You May Be a Lover, but You Ain’t No Dancer

written by Katie Jean Shinkle October 19, 2016

Featured Image Credit: Manson Girls, Illustration by Daniella Urdinaliaz, via lookcatalog flickr (CC BY 2.0)


 

I am 12 years old and I am fleetingly obsessed with the Manson family. It is 1995 and I am 26 years too late. Moreover, all of my obsessions are too late too that will follow this: The Monkees, The Beatles, The Edmund Fitzgerald (the actual shipwreck, not the song). Soon, I will be cycling to something else. Soon, I will very seriously attempt suicide.

+

I am obsessed with the Manson family because I don’t understand the ramifications of death and abuse yet. It seemed outrageous to me that a man could control women in such a way. I was naïve, clueless. I did not directly witness my dead father abuse my mother but would learn about it later, his jealousy filling lungs and room and house until it popped and floated into the sky; a world I was not privy to yet. Manson reminded me of my father in his ruggedness, his wild. Maybe the wildness is kindness my best friend suggests to me. Aligned, Manson’s eyes and Jesus’ eyes and my father’s eyes all look the same. Maybe its evil, I say to my best friend. She doesn’t disagree.

+

Abuse dressed up as love can work in these ways: you begin to believe what you are told and you do what you are ordered, even if it doesn’t make sense, even if you know it is wrong. Abuse has its own moral code and it says if you don’t work for me, you won’t work for anybody. Abuse is a trickster; it makes promises it will not keep. It sells being your redemption because if I can’t have you no one will. If you step outside the circle, the world will destroy you. And, of course, better to destroy it first (the world, together, the same murder of crows).

+

My mother and I go to church, a Thursday night. I am forced to go because I repeatedly prove that I am incapable of staying home alone with my brother without physically fighting. My mother is the choir director and I sit in the overflow of the sanctuary, church library lining the walls. Normal religious books: concordances, Bibles, prayer books, How-To-Be-a-Good-Christian books, How-to-Not-Go-to-Hell books, How-to-Give-Money-to-the-Church books, How-to-Be-a-Good-White-Missionary books. I steal two: Helter Skelter by Vincent Bugliosi and Curt Gentry, and a hand-made spiritual guide to teenage suicide prevention.

+

Before I stole these books, I hid them in the foyer.
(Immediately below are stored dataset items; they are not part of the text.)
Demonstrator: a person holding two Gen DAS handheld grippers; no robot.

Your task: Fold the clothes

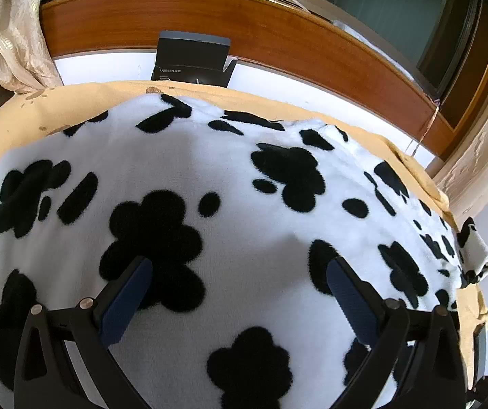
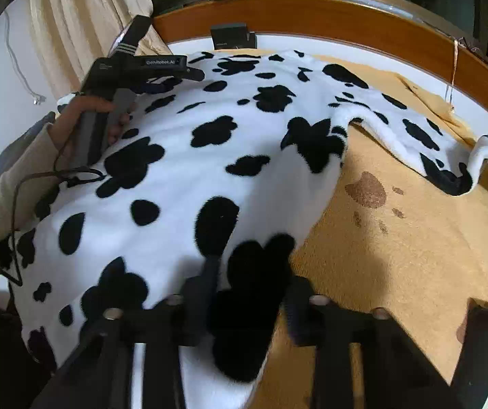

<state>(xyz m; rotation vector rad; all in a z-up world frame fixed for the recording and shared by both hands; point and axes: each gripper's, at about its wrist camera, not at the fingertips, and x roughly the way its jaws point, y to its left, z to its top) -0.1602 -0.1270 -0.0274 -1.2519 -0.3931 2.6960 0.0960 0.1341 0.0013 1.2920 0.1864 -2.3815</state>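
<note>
Two close, downward wrist views sharing the spotted fleece [image 1: 230, 177].

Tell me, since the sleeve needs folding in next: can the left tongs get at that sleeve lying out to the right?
Probably not from here. The left tongs hover open over the garment's body, and the sleeve lies far across the tan blanket. Nothing blocks the way.

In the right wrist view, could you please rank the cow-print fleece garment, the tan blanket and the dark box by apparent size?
1. Cow-print fleece garment
2. Tan blanket, partly covered
3. Dark box, far away, so unsure
</note>
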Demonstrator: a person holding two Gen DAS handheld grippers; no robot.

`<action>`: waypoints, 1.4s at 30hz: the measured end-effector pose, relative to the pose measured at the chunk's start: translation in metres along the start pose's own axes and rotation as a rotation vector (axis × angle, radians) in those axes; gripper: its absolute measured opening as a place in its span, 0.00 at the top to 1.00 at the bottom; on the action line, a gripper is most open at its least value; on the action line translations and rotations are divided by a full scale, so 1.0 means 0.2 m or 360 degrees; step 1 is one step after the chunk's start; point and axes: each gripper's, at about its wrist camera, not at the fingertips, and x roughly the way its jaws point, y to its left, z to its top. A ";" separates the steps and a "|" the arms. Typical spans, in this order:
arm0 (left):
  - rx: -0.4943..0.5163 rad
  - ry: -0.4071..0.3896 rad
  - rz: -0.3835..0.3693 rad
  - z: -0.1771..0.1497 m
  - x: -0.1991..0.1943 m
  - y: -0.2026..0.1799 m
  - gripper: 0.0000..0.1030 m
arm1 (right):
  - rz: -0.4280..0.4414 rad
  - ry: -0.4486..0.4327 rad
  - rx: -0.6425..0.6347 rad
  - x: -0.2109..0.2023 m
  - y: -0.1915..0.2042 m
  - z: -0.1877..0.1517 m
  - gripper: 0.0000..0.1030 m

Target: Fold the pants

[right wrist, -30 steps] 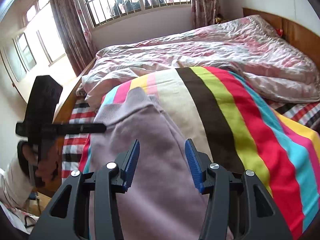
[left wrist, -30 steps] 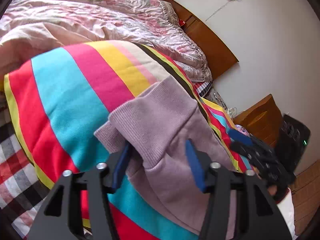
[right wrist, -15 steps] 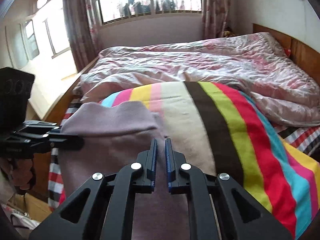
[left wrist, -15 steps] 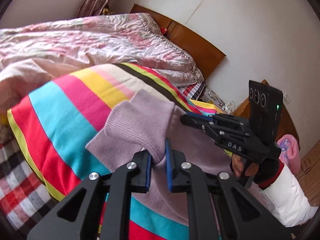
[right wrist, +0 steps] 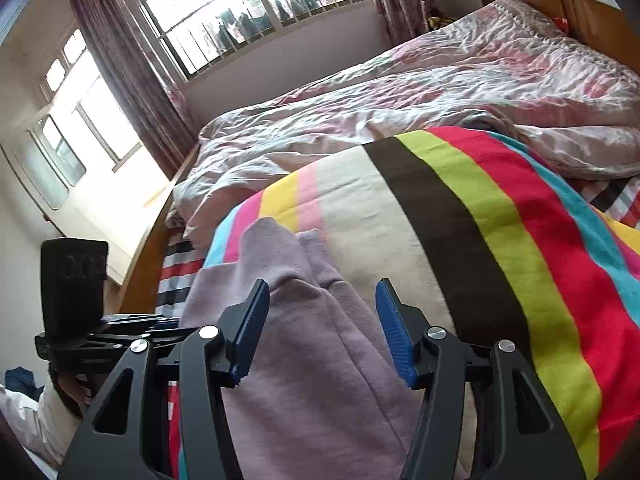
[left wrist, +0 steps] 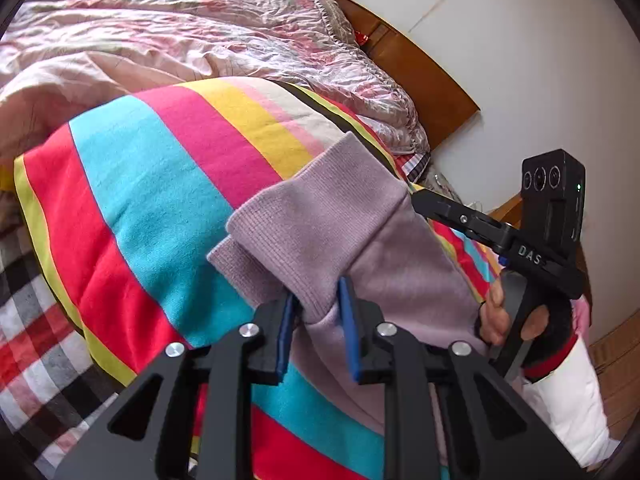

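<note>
We're in a home bedroom: a wide bed with a wooden headboard [left wrist: 424, 80], a rumpled pink floral quilt [right wrist: 460, 80] and a bright striped blanket [left wrist: 152, 184] spread across it. Behind it, a barred window [right wrist: 248, 12] with patterned curtains [right wrist: 132, 80] lets daylight in.

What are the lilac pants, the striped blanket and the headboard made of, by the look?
Lilac pants: soft knit, likely cotton-blend jersey; matte, with a ribbed cuff showing fine vertical ridges. Striped blanket: fleece or brushed cotton, probably; matte, slightly fuzzy, no sheen. Headboard: wood or wood veneer; flat brown panels with a smooth, faintly glossy finish. Grain is too blurred to tell which.
</note>
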 end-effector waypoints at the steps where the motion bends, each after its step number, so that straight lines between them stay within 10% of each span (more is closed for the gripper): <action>1: -0.0008 -0.0004 -0.0004 0.00 0.00 0.01 0.77 | -0.0005 0.0012 -0.0031 0.01 0.02 0.00 0.49; 4: -0.0026 -0.0010 -0.0012 0.01 0.01 0.01 0.77 | -0.0046 0.0078 -0.0176 0.08 0.11 -0.02 0.78; 8: 0.0066 -0.0098 0.0021 0.00 -0.04 -0.07 0.88 | -0.0151 -0.0073 -0.0333 -0.03 0.22 -0.04 0.88; 13: 0.0366 -0.0362 0.0097 -0.04 -0.23 -0.29 0.88 | -0.0291 -0.0310 -0.0454 -0.18 0.34 -0.03 0.87; 15: 0.0302 -0.0171 0.0209 -0.02 -0.10 -0.22 0.87 | -0.0377 -0.0083 -0.0405 -0.03 0.28 -0.04 0.56; 17: 0.0105 0.0036 0.0196 -0.02 0.04 -0.06 0.81 | -0.0458 0.0002 -0.0307 0.04 0.23 -0.08 0.50; 19: 0.0029 0.0003 0.0139 -0.01 -0.02 -0.02 0.69 | -0.0408 -0.0047 -0.0256 -0.02 0.22 -0.10 0.50; 21: 0.0072 -0.0143 0.0327 0.00 -0.13 -0.04 0.27 | -0.0435 -0.0080 -0.0265 -0.09 0.24 -0.10 0.50; 23: 0.0064 -0.0235 0.0476 0.01 -0.21 -0.03 0.25 | -0.0417 -0.0099 -0.0298 -0.17 0.28 -0.10 0.50; 30: 0.0164 -0.0204 0.0250 -0.04 -0.21 -0.19 0.26 | -0.0265 0.0281 -0.0274 0.04 0.29 -0.21 0.50; 37: -0.0180 -0.0098 0.0215 -0.13 -0.13 0.04 0.25 | -0.0243 0.0109 -0.0258 -0.24 0.41 -0.25 0.47; 42: -0.0409 -0.0029 -0.0135 -0.16 -0.12 0.19 0.26 | -0.0224 0.0187 -0.0346 -0.32 0.57 -0.53 0.47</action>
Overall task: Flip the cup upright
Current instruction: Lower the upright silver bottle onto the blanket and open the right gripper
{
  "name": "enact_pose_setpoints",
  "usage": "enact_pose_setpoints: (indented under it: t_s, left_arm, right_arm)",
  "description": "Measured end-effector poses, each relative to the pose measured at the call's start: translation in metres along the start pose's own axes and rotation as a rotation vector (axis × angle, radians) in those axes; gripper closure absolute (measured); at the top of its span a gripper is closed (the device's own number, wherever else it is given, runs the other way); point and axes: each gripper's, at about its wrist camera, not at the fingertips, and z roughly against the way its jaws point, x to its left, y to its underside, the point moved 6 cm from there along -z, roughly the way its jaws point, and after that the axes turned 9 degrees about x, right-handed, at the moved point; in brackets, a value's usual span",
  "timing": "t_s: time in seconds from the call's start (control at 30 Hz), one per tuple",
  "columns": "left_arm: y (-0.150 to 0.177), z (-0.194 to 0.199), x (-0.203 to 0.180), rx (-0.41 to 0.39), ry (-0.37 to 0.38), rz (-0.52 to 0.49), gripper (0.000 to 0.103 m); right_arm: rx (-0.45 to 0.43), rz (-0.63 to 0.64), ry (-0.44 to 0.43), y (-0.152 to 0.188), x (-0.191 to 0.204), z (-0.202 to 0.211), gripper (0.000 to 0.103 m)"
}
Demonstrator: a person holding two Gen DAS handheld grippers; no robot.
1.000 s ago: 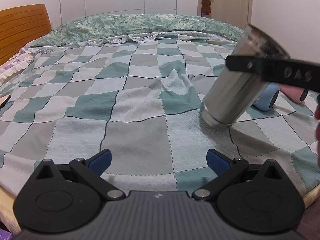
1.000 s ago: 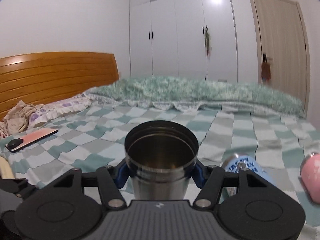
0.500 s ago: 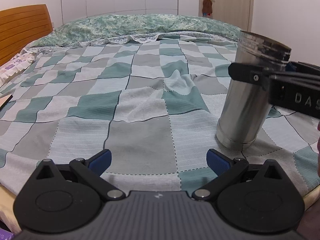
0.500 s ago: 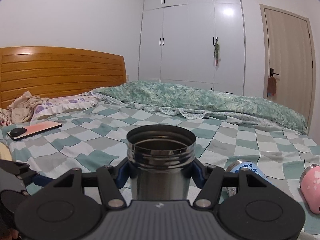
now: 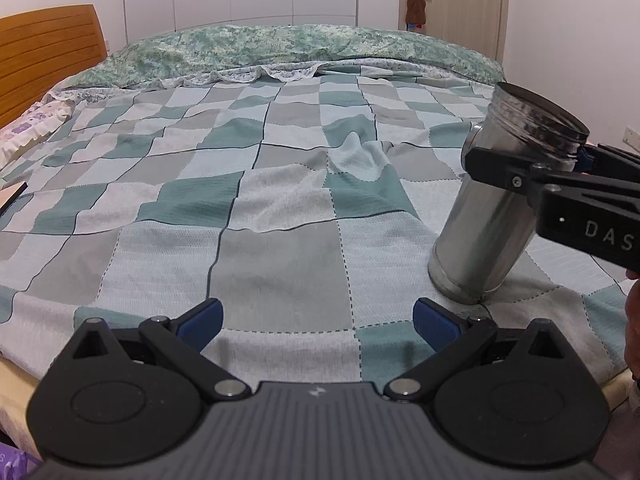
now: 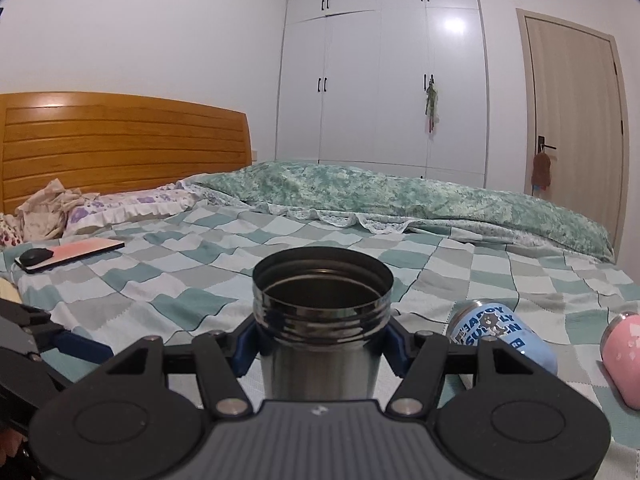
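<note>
- Blue pads of my left tool (image 5: 316,322) sit spread wide over the bed (image 5: 280,208), holding nothing.
- Right of it, the steel cup (image 5: 492,216) has swung from steeply tilted a second ago to mouth-up, base on the quilt, leaning slightly.
- My right tool (image 6: 322,342) pinches it below the rim; releasing looks like all that's left.

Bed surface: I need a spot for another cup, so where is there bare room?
The checked blanket lies bare from the open left gripper to the green quilt. It is crowded on the right: the steel cup held in the right gripper, a blue cup and a pink cup lying close beside it.
</note>
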Motion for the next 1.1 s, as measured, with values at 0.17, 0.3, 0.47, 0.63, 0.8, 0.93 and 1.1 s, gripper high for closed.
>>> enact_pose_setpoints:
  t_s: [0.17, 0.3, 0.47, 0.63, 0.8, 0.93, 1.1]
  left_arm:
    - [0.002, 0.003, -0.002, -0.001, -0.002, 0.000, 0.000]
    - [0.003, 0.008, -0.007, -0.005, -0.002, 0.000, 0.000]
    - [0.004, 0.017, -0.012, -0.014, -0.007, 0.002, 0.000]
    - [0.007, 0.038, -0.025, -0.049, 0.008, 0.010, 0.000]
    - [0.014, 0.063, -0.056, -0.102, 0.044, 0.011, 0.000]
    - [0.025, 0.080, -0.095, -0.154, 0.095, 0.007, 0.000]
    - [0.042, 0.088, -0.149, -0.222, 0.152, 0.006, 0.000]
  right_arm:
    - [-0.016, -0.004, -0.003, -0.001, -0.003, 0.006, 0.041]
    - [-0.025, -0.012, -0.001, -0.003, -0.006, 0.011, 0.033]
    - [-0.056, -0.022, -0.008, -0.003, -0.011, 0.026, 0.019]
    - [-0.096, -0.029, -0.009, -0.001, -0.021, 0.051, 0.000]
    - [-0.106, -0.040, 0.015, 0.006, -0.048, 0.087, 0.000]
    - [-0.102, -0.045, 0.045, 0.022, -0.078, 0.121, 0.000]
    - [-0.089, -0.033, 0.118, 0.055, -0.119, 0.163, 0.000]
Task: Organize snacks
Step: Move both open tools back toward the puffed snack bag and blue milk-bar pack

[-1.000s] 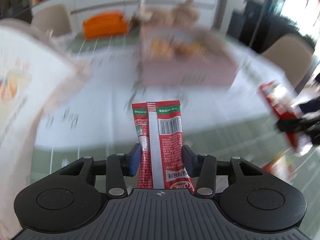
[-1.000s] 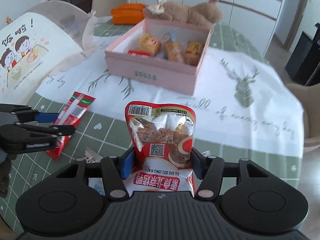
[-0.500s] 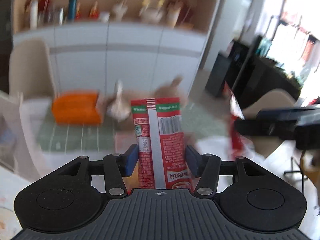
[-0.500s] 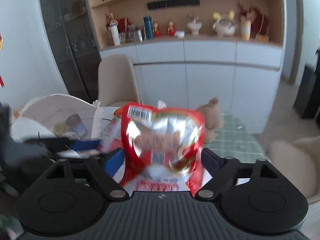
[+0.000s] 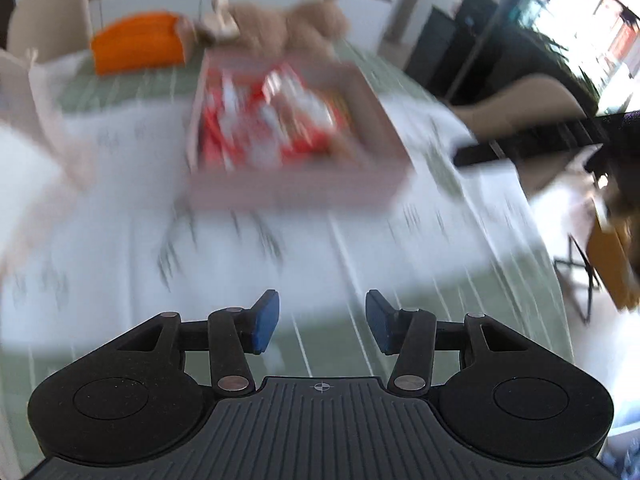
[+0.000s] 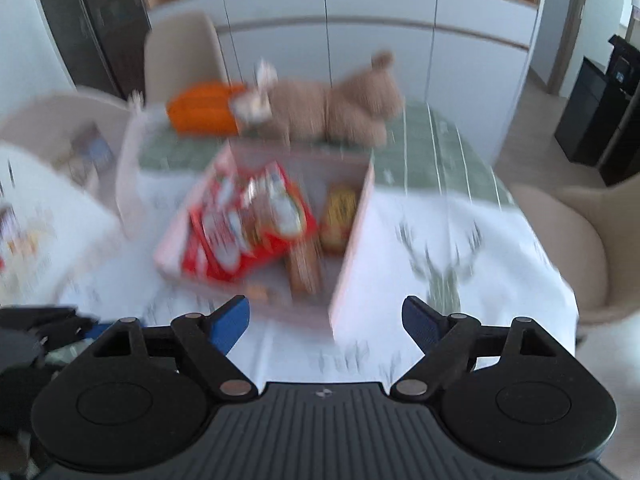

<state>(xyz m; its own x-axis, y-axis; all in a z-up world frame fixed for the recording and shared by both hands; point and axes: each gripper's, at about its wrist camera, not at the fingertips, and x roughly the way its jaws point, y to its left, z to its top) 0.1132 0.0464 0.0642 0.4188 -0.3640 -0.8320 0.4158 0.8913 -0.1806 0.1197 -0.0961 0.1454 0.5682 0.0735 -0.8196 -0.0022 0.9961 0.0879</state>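
Observation:
A pink box [image 5: 372, 128] stands on the white tablecloth; in the right wrist view the box [image 6: 354, 236] lies just ahead. Red snack packets [image 5: 264, 120] lie inside it, blurred, and show in the right wrist view [image 6: 248, 224] beside a yellow packet [image 6: 340, 216]. My left gripper [image 5: 322, 322] is open and empty, held above the table short of the box. My right gripper [image 6: 326, 322] is open and empty near the box's front edge. The left gripper also shows at the lower left of the right wrist view [image 6: 36, 328].
A brown plush bear [image 6: 340, 104] and an orange bag [image 6: 200, 112] lie behind the box. A white printed bag [image 6: 36, 216] stands at the left. Beige chairs [image 6: 184, 56] ring the table. The green checked table cover [image 5: 328, 344] shows under my left gripper.
Both grippers let go of their red packets, which now lie in the pink box. Both jaws have opened and both cameras have tilted back down toward the table.

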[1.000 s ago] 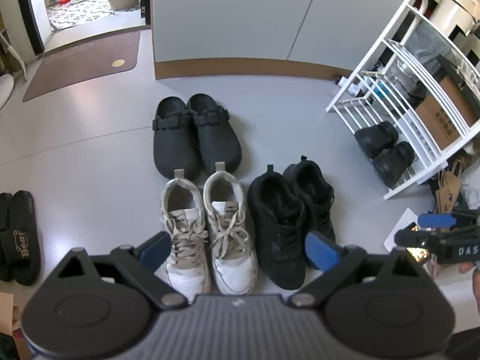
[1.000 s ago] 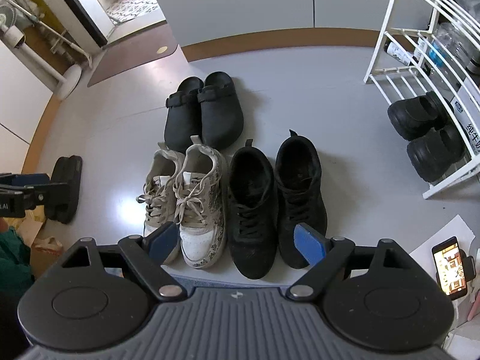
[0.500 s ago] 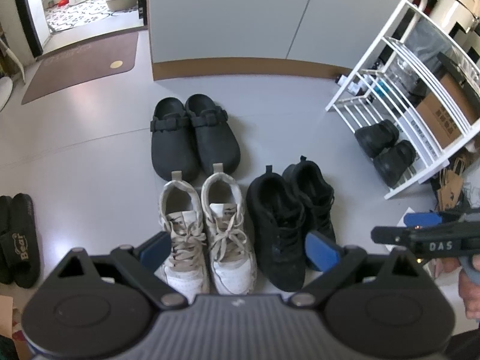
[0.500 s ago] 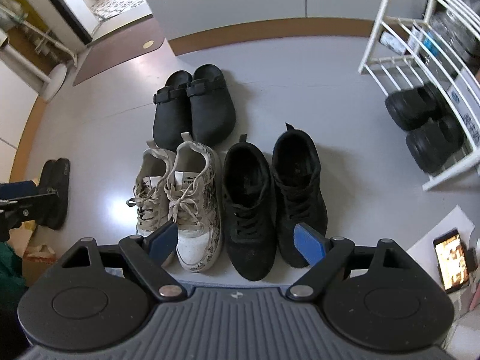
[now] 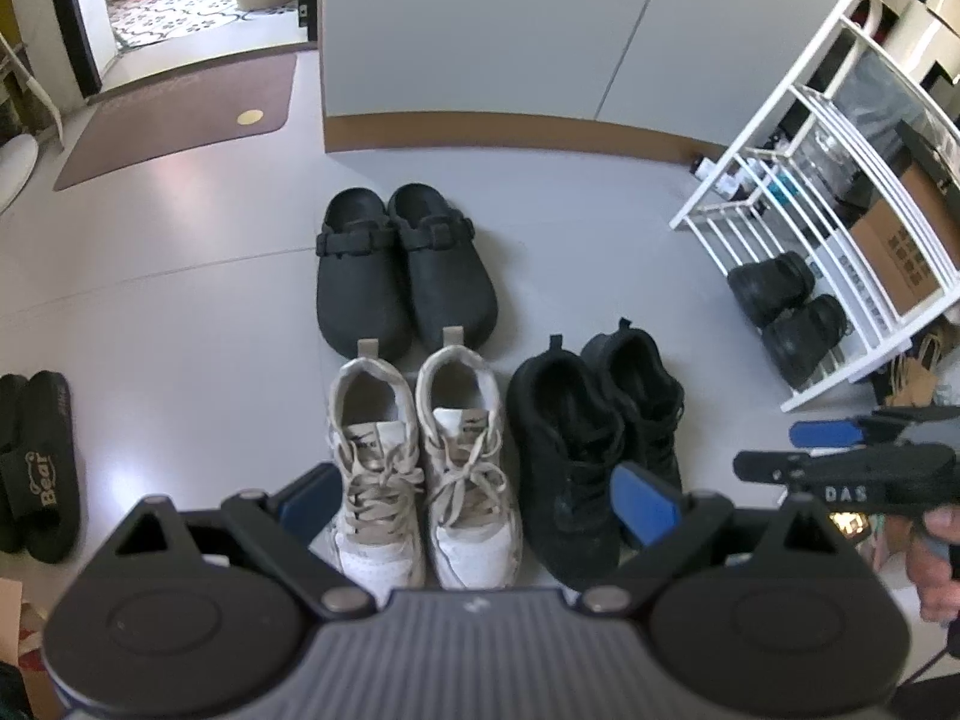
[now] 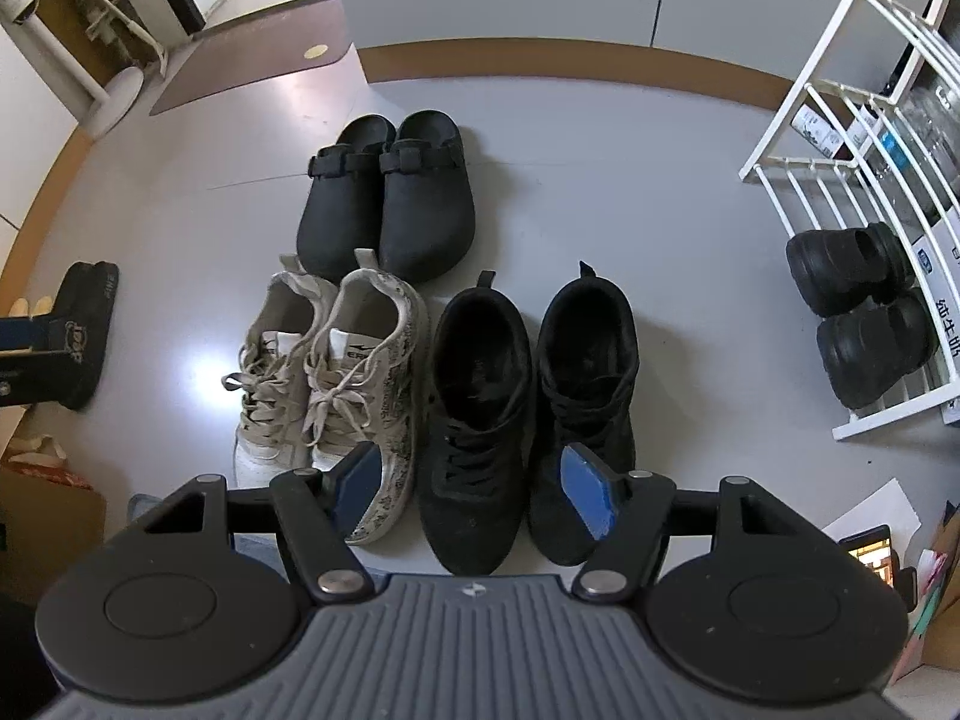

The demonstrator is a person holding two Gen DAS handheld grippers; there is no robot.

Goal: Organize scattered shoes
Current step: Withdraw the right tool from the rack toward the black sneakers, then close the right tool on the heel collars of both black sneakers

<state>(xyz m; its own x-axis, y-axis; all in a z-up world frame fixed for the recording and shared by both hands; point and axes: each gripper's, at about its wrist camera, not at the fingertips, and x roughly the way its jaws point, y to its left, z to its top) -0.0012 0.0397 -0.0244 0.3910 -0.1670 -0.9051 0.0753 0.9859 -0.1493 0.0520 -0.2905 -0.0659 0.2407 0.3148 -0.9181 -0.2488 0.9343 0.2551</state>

During Sunday meet-and-greet with coffee and cookies I would check on them, and every Thursday during choir practice I would hole up in a corner on a loveseat near some stained glass windows and pour over Helter Skelter. I would stare at the cover of the suicide prevention book, but would not open it. The black and white pictures in Helter Skelter were burned into my brain (One of the covers of the book boasts it as “a chilling 64-page photographic record of the victims, the killers, the evidence.”). The days in-between Sunday and Thursday were for imagining myself as part of the Manson family, under mind control of this father-eyed man, writing pig in blood on the walls. In these fantasies, I never fantasied about killing and I was always best friends forever with Patricia Krenwinkel, Susan Atkins, and Linda Kasbian.

+

The night before I attempt suicide, my best friend and I have a sleepover. We stay up late talking about writing Manson letters in prison. We play a game called What Would Charles Manson Do?, based off of the popular WWJD bracelets. We wanted to know What would Charles Manson do? Every answer we had to every question we came up with we would scream something about how he would kill someone and we would erupt with laughter. Sixth graders.

+

It is 2014, I am 31 years old, I am alive, and so is Charles Manson. He remains in prison for a life sentence because California abolished the death penalty in the ‘70’s. Manson has a fiancé named Star who files for a marriage license. She is 26 years old and Manson, at the time, is 80. Star is quoted saying, “I’m completely with him, and he’s completely with me. It’s what I was born for, you know.” As of 2015, the marriage license had expired and they were still not married.

 

You May Be a Lover, but You Ain’t No Dancer was last modified: October 19th, 2016 by Katie Jean Shinkle
0 comment
2
Facebook Twitter Google + Pinterest
Avatar
Katie Jean Shinkle

Katie Jean Shinkle is the author of The Arson People (Civil Coping Mechanisms, 2015) and Our Prayers After the Fire (Blue Square Press, 2014). Other work can be found in Ninth Letter, Washington Square, The Feminist Wire, Flaunt Magazine, and elsewhere. She serves as co-fiction editor of DIAGRAM and creative nonfiction editor of Banango Street.

previous post
The Birds: 2 poems
next post
The Orchard Green and Other Colors by Zach Savich

You may also like

Best of 2019: Poetry Books & Poetry Collections

December 2, 2019

The Birds: A Special Providence in the Fall of a Sparrow

January 2, 2020

WOVEN: A Self that Doesn’t Stay on Brand

September 18, 2019

Speaker for Bones

June 21, 2019
Facebook Twitter Instagram

Recent Comments

  • parri Loved the article. Beautifully captured..stay strong. Something must await for you at the end of this path..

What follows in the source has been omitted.